Wednesday, 24 August 2011

sea monsters

Not too much to report, summer doldrums. No earthquakes thus far.
The only one I felt was when I lived in Durham years ago and it shivered briefly at 3 .6 or something in the middle of a dark Northern night.
The earthquakes in the East of America do make me quake for my two offspring in the West, especially as one lives in a basement on top of the St Andreas Fault.
His birthday soon, what does one buy for an adult son with no hobbies except computers and pool and beer, too far to send a new cue and it might get arrested as an object likely to be hostile if waved.
I saw a duvet cover with the Houses of Parliament and Big Ben design but I am not sure he has a duvet, just curls up with his cats and cans I suspect.
I have drawn a couple of sea horses.
After getting the shape from the net I inked and painted them on tracing paper so they were a bit translucent, maybe. Then printed them on cotton to add to a sea scape I have been toying with and stitched them down rigorously.
Sea horses are rather attractive little creatures so I am glad i thought of them and may make some cards as I have lots of extras
Youngest family member was also a fascinating water creature, drip drying, mother thought, while she went to get towels.
When she returned he had found all her creams and potions of which she has many and spread them far and wide.
I can't persuade daughter that just because it says "natural" on the pot if won't also be full of strange chemicals so she is constantly adding new pots of deep "goodness" which of course being young and beautiful she has no need of.
Now she will have fun replacing them all.

Sunday, 7 August 2011

London town

Went up to London, for wetter for worse. Fortunately the worse happened after we had returned in the form of riot and loot.

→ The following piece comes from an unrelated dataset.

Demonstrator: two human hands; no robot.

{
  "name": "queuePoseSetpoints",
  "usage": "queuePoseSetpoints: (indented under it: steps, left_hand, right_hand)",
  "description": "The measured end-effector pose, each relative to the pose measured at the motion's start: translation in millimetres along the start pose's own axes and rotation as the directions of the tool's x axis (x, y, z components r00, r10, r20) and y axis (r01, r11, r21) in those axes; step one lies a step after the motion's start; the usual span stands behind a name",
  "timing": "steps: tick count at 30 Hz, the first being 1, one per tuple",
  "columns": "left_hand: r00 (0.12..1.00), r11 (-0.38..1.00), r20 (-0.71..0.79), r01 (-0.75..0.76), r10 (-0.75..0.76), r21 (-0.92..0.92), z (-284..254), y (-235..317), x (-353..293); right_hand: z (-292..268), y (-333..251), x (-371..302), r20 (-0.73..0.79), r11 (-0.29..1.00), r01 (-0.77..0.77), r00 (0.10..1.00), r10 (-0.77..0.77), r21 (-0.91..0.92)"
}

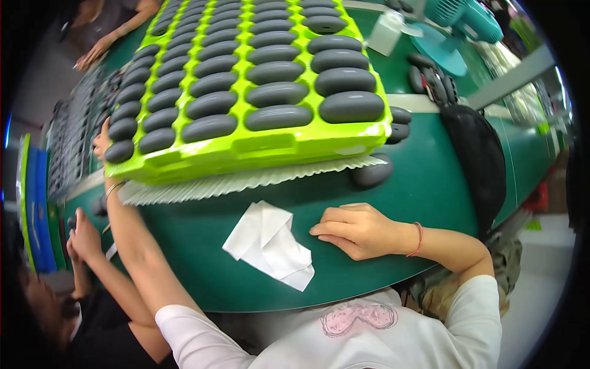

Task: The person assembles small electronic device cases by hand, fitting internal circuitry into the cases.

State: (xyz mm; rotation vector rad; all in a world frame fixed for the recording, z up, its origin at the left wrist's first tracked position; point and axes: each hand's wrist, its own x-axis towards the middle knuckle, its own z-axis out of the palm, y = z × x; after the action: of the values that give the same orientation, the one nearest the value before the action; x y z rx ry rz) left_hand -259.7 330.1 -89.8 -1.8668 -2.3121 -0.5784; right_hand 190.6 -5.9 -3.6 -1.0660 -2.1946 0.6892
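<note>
A large lime-green tray point(270, 147) is filled with rows of smooth dark grey oval pieces point(209, 128). My left arm reaches along its left side, and my left hand point(101, 142) grips that edge, partly hidden behind the tray. A white pleated sheet point(258, 183) sticks out beneath the tray's near side. My right hand point(362, 230) rests closed on the green table, thumb against curled fingers; whatever may be inside is hidden. Just left of it lies a crumpled white cloth point(270, 243). One loose grey oval piece point(372, 172) sits by the tray's near right corner.
At the back right stand a teal fan point(455, 37) and a white bottle point(386, 34). A black pouch point(476, 160) lies along the right edge. A co-worker's hands point(85, 237) are close on my left; another person's hand point(98, 52) is at the far left.
</note>
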Motion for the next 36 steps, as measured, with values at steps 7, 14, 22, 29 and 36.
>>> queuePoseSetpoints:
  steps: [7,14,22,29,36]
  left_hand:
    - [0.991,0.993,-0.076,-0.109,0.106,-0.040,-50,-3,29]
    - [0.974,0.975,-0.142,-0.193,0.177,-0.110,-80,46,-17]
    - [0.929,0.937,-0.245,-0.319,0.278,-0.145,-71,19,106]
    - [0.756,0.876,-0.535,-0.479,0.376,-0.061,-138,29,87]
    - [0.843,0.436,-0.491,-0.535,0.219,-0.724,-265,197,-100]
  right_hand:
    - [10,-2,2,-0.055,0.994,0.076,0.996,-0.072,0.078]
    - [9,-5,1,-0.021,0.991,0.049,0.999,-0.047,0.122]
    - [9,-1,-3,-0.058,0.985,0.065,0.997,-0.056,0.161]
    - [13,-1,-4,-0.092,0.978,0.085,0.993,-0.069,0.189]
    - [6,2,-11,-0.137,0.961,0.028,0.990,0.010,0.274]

As it was pouring with rain we abandoned the idea of a river trip up the Thames past Kew [a lovely peaceful ride in the sun] and pottered into the Royal Academy instead to see the Summer Show.

It claims two thirds of the work is by non Academicians, but the august person's works are so big and so tired it doesn't seem that way. Mostly the "other" work is shoved ceiling high in the smallest room with no natural light.

I only found one Textile - by Miranda Argyle. A metre square of beige linen stitched in thick cream silk with repetitions of the word HEARTBEAT. It was strange as I could see other words, HE, BEAT, ART, THE, EAR........dunno if this was intentional. I am drawn to text in my pieces but this may be years of teaching, maybe art should speak for itself.

Tracey Emin [RA] had a neon high on a tall wall, so I nearly missed it saying "I whisper to me past, do I have another choice" which I find evocative. Older I get the more I look at my past and my past looks back at me!

Cornelia Parker had "Endless Sugar"
hanging from the ceiling, many many silver plated sugar bowls squashed under the steam roller. A bit thought provoking, but not much [maybe old customs of polite society reduced to meaninglessness - plated silver a phony basis for respect].

I think contemporary art should haunt us, not just a quick wave in passing.

We got on the tube to our rackety hotel at Kew which is in a lovely little area, a little middle class enclave outside the walls of the Gardens - a small green, old residential houses, S*arbucks and an excellent Bookshop. Very comfortable.

The hotel is now gastro, so excellent food, but the rooms were cheaply "smartened up" some years ago and are now quietly falling apart. I slept not at all as I couldn't drag my feather pillow round London and none other will do.

Next day I met Ruth and we went to see Tracey. Outrageously enjoyable. Never realised her blankets are so Big. The whole of the Gallery was filled by her stuff, so I was glad to see it was a solid exhibition, if embarrassing at times. She dwells a lot on masturbation, lots of monoprint sketches and one huge screen that animates in rollicking fashion her legs as they leap and lunge as her hand works.

Really good stuff, but most of the guards are men and I found it difficult to ignore them as I gazed on theses female concerns and they gazed upon the women looking. I didn't mind the men looking at the exhibition, but the thought of the guards, there day after day, the exhilaration of her expression long since dimmed by habit watching the women come in and react.................

In the afternoon, which by now was very hot, we went to see the new British Library. A huge new structure, there was a Mervyn Peake exhibition and an internal glass tower of ancient books and other marvels.

Caught the train home, exhausted - apres moi la deluge - apparently.